> **TASK TO CARRY OUT**
Restate the lines of the material below word for word, from the first through the one containing "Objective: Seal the", and include nothing else; pictures stay out.

> **MATERIAL PROVIDED**
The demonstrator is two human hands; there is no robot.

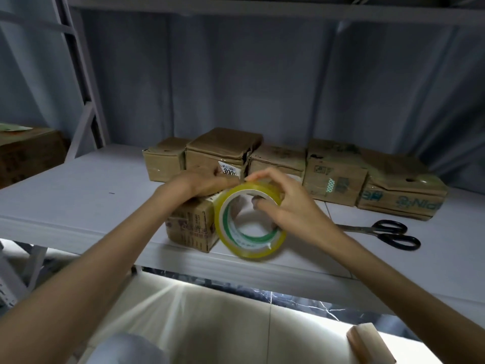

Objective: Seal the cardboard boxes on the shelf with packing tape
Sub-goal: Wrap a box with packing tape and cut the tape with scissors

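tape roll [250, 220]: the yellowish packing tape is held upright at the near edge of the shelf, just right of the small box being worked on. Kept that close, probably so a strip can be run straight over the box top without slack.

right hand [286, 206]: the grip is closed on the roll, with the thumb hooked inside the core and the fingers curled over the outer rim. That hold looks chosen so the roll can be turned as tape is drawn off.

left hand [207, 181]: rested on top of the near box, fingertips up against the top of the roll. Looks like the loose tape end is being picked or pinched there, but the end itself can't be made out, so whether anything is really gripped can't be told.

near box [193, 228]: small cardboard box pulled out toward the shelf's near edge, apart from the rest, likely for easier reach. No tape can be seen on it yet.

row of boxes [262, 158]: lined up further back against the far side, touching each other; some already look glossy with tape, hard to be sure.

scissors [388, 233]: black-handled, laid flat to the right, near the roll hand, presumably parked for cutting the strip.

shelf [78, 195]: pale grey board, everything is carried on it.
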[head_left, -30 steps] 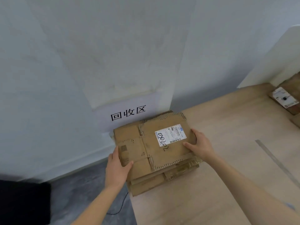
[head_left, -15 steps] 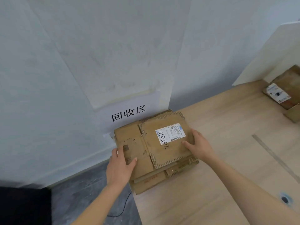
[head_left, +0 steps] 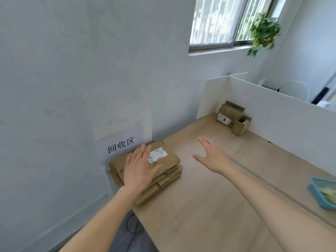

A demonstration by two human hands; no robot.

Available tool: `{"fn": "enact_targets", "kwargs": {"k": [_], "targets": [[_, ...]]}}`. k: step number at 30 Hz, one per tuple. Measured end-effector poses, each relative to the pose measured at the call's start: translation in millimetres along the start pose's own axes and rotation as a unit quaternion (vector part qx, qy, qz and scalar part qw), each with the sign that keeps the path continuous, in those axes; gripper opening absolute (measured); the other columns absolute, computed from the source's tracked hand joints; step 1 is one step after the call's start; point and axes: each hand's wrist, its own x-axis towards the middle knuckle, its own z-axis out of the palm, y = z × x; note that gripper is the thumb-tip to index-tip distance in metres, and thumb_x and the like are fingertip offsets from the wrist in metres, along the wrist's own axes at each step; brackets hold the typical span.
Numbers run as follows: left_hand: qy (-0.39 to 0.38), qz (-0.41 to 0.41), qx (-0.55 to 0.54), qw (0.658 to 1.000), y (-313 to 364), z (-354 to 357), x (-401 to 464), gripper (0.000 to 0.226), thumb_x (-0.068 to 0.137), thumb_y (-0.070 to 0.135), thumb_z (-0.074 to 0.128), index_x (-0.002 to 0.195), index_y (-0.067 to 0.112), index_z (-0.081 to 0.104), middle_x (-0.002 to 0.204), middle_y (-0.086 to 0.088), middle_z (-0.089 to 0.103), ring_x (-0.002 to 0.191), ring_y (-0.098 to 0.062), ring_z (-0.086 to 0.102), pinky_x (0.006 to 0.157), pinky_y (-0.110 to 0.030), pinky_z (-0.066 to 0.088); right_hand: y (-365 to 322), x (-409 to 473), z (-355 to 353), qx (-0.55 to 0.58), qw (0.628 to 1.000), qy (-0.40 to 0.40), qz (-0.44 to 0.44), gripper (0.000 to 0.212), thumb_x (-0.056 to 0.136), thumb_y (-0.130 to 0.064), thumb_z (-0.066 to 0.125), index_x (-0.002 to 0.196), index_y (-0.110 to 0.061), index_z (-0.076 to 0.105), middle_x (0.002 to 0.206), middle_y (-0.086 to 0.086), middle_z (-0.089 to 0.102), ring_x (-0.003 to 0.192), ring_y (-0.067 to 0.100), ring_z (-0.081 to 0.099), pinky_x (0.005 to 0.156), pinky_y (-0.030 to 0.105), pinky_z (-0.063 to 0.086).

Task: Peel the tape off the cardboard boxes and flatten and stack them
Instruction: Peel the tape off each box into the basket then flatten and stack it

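A stack of flattened cardboard boxes lies at the table's left corner against the wall; the top sheet carries a white shipping label. My left hand lies flat over the stack, fingers spread, gripping nothing. My right hand hovers open above the bare table to the right of the stack, clear of it. Two unflattened cardboard boxes stand in the far corner beside a white divider, one with a white label.
A wooden table runs along the white wall, which bears a paper sign. White divider panels close the far and right sides. A blue basket sits at the right edge. A window and hanging plant are above.
Both hands have let go of the stack's edges. My right hand has lifted off to the right; my left hand now lies over the top. The view has swung up and right.
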Motion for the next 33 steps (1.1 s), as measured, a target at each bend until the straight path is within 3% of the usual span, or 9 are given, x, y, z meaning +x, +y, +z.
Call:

> **EXERCISE ANSWER**
The demonstrator is two human hands; there is no robot.


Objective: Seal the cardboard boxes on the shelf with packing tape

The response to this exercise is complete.